In another case, the court rejected a number of Congressional districts drawn by Southern state legislatures in order to elect black representatives.
But Rehnquist did not win all his battles. Perhaps his most famous setback came in the 1973 Roe v. Wade decision, in which he was one of only two dissenters (the other was Justice Byron R. White). That landmark decision recognized a Constitutional right to abortion. He lost again – this time by a single vote -- in another abortion case, Planned Parenthood v. Casey in 1992 that would have overruled Roe.
Again, in a 1989 case, Texas v. Johnson, the court ruled that flag-burning was a form of political expression protected by the First Amendment, and Renquist was the only dissenting voice.
Some of his most consequential opinions involved limits on the meaning of the Constitution's due process guarantee. He was reluctant to use due process to establish new rights or limit state power.
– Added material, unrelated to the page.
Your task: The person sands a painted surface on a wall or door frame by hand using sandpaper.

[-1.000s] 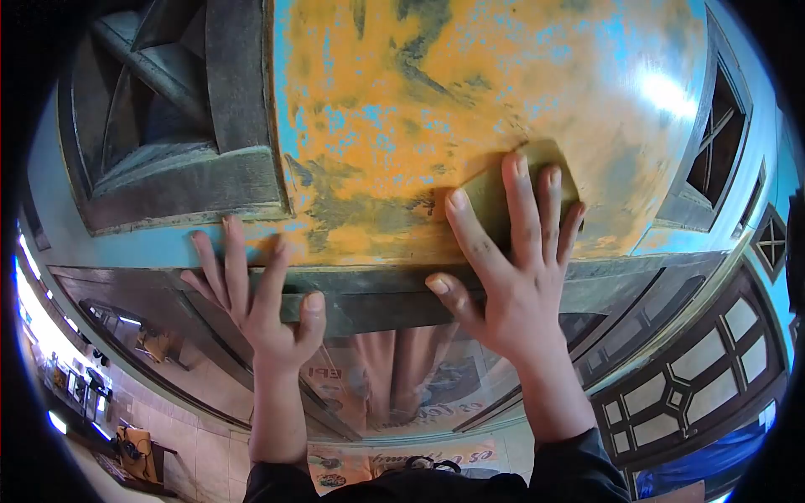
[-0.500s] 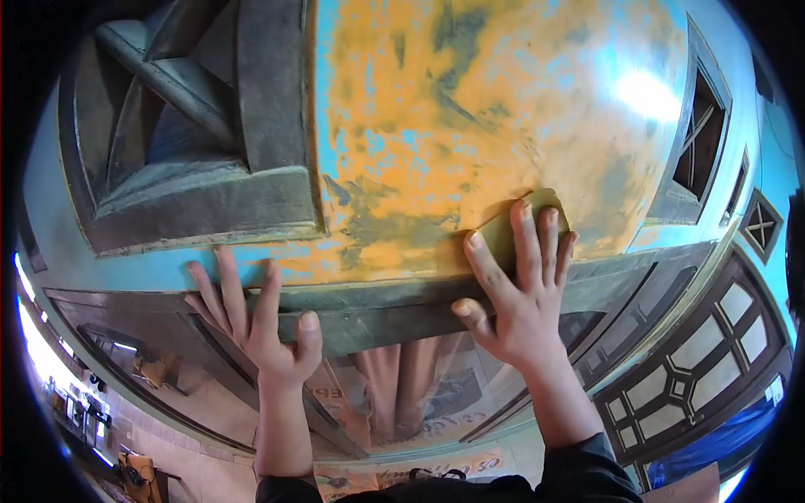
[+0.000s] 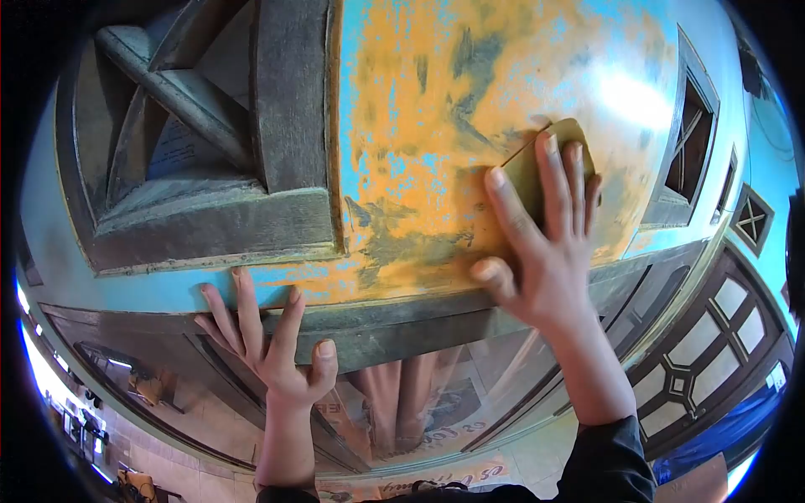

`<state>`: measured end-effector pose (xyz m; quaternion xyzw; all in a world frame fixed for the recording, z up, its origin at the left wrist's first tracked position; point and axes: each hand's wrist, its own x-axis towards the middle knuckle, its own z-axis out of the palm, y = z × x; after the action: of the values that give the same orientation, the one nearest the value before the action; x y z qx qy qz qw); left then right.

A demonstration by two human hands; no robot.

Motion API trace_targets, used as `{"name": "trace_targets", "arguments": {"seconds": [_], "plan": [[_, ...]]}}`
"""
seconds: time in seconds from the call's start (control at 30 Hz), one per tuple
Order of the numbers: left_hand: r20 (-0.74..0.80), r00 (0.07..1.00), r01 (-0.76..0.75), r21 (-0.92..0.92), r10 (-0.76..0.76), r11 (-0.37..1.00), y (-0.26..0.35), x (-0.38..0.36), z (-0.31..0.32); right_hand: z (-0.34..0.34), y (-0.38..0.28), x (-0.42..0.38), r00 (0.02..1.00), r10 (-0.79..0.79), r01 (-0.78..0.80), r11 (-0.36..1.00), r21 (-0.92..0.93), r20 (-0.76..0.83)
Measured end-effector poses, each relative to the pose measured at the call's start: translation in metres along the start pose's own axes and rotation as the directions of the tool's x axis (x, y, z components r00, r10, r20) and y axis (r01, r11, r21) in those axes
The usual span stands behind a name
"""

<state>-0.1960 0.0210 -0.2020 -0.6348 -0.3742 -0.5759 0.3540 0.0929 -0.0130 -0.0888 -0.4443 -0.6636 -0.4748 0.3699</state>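
My right hand (image 3: 553,260) presses a folded olive-brown sheet of sandpaper (image 3: 527,178) flat against the wall panel (image 3: 419,101), with the fingers stretched over it and the thumb apart. Worn orange paint covers the panel, with light blue and dark grey patches showing through. Lower on the left, my left hand (image 3: 272,352) rests open with spread fingers on the dark wooden ledge (image 3: 402,327) and the blue strip above it. That hand holds nothing. Part of the sandpaper is hidden under my right fingers.
A dark wooden vent frame with crossed bars (image 3: 289,222) juts out at upper left. Another vent (image 3: 689,142) is at right. Below the ledge is glass with a curtain (image 3: 398,402) behind it. A panelled door (image 3: 704,352) stands at lower right, near a blue cloth (image 3: 721,440).
My right hand has slid the sandpaper up and slightly right across the panel. The whole view has shifted a little; my left hand stays at the ledge.
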Motion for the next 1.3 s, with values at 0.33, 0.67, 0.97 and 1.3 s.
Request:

In his majority opinion in a 1976 case, Paul v. Davis, the court held that a man who had been falsely identified as a convicted shoplifter could not sue the police chief for violating the 14th amendment's guarantee of due process of law.
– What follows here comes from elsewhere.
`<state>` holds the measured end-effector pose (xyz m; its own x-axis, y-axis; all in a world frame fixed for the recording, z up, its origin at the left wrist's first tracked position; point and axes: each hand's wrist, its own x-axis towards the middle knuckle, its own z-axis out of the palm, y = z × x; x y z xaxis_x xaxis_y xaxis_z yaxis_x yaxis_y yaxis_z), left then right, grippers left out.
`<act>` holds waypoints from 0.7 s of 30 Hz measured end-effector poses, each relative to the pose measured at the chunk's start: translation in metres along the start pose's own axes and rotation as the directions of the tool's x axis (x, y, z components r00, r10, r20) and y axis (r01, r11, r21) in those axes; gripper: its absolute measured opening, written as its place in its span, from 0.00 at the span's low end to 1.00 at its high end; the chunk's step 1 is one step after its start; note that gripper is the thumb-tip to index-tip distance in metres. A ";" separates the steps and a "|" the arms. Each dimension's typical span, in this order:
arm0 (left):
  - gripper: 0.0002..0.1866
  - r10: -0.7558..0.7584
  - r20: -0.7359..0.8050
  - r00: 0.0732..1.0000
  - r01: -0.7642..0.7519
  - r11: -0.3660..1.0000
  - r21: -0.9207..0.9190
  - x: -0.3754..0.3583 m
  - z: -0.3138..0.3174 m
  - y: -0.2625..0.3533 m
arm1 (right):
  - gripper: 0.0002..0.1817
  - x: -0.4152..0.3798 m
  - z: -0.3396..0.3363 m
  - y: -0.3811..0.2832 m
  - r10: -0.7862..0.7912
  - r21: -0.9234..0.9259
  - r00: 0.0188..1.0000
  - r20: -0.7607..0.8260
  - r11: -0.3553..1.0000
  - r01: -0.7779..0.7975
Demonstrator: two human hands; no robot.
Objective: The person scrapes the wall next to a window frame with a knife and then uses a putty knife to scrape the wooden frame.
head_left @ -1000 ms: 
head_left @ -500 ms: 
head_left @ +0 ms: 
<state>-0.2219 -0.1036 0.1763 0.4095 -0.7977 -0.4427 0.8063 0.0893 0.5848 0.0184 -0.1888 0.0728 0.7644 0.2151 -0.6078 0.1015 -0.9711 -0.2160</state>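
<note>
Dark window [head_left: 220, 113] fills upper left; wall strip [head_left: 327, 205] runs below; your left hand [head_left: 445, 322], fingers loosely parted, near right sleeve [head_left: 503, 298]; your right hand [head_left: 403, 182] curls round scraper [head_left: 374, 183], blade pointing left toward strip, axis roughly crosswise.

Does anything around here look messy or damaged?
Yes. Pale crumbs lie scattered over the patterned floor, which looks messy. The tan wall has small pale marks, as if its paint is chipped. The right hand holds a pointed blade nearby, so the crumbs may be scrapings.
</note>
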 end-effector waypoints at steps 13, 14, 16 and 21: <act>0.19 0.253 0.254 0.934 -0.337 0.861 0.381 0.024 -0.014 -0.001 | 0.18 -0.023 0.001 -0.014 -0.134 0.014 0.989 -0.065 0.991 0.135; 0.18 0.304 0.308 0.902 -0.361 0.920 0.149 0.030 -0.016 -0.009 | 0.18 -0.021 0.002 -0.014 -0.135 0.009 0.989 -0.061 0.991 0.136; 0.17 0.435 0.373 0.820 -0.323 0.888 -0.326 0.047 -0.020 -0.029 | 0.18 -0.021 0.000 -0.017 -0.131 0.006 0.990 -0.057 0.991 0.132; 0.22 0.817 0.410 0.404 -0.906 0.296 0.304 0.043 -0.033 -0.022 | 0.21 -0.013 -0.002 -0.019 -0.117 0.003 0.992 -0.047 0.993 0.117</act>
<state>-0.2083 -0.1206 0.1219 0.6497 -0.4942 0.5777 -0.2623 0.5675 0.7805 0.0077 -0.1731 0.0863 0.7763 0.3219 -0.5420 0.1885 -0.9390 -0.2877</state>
Rehnquist's majority opinion in another case, United States v. Lopez in 1995, accelerated the debate over federal authority. The court found unconstitutional a law, the Gun Free School Zones Act of 1990, making it a federal crime to carry a gun within 1,000 feet of a school.
In the Lopez case, the court focused on the Commerce Clause in the Constitution. This clause – which gives Congress authority to regulate interstate commerce -- had been the principal source of Congressional hegemony over national affairs.
Renquist wrote that possession of guns near schools "has nothing to do with 'commerce' or any sort of economic enterprise, however broadly one might define those terms,"
The Lopez case led to numerous other decisions expanding state immunity from federal regulation and limiting the authority of Congress. Nearly all were decided by 5-to-4 votes.
That trend suffered a setback during the Court’s last term, when Renquist dissented in a 6 to 3 decision to uphold the power of Congress to prohibit the use of marijuana for medical purposes.
During Rehnquist's tenure, however, undoubtedly the most controversial decision came in the 5-to-4 Bush v. Gore ruling that ended the 2000 presidential election and the 36-day post-election period of lawsuits and recounts.
The court ruled that a lack of uniform standards for counting ballots from county to county meant that a recount would violate the constitutional guarantee of equal protection. There was no time to fix the problem, the majority held, so there could be no further counting.
Rehnquist’s concurring opinion argued that the Florida Supreme Court had usurped the State Legislature's authority, under the Constitution and a federal statute, to determine the rules for conducting elections.
While Renquist ordinarily stuck to his conservative judicial philosophy, his decisions were not without surprises. For example, he voted with the 7-2 majority in a June 2000 decision reaffirming one of the Warren Court's most famous and disputed rulings, Miranda v. Arizona, which required the police to advise suspects of their right to counsel and to remain silent.
The Miranda warnings "have become part of our national culture,” he wrote.
With the probability that the conservative Judge Roberts will be confirmed by the Senate as Renquist’s successor – and President Bush’s nomination of another conservative to fill the vacancy left by the retirement of Justice Sandra Day O’Connor – it is likely that the shift to the right begun by Renquist will not only continue, but accelerate.